To one who has seen specimens of the finest work—the glorious lacquer of old Japan—the words of the French critic, M. Louis Gonse, exaggerated though they may seem to the uninitiated, appear no more than a mere statement of fact: “Japanese lacquered objects,” he says, “are the most perfect works that have ever issued from the hands of man.”

But specimens of really fine lacquer are rarely to be seen outside Japan, where they are treasured in the collections of the wealthy. The British Museum possesses hardly anything which is really fine, South Kensington only a few small pieces. The bulk of the fine lacquer in this country is divided between a few private collections, chief among which is that of Mr M. Tomkinson at Franche Hall, near Kidderminster—a marvellous collection, rich in examples of all periods, and containing many exquisite pieces of work.

Though tradition says that lacquer-work was known in Japan as early as 392 B.C. it is supposed that the art, like others, came originally from China. At first its uses were purely utilitarian. Drinking-vessels were coated with lacquer to render them water-tight, and as the surface was hard as glass, and withstood considerable heat, it was also used largely for cooking and other household utensils. Indeed, this explains the slow development of the potter’s art in Japan, for where we would use glass or earthenware the Japanese used lacquered vessels. The armour of an old Japan warrior was often leather coated with lacquer; the sword was in a lacquered scabbard. He ate off a lacquered tray, drank out of a lacquered cup, and rode in a lacquered carriage.

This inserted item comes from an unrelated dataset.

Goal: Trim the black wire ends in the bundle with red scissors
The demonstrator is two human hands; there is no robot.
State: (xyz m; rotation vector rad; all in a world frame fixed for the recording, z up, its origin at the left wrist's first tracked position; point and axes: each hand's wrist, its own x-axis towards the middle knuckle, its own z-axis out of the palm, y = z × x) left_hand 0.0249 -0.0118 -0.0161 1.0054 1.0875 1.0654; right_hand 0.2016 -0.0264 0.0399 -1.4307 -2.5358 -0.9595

The lac is a natural product—the gum exuded by the urushi-tree (rhus vernicifera), a species of sumach. The finest lac of all was obtained from very old trees; but, as the tapping and drawing of the sap resulted in the death of the tree, the supply had to be continually renewed, and so in mediæval times landowners were compelled by law to plant annually a certain number of trees, and the export of lac was strictly forbidden. Even the Dutch traders of Nagasaki were not allowed to include it in their shiploads of porcelain and other wares, with the exception of a few pieces of inferior quality, specially manufactured, like the Imari ware, for the European market. It is safe to say that until the Paris Exhibition of 1867 no really fine lacquer had ever been seen in Europe.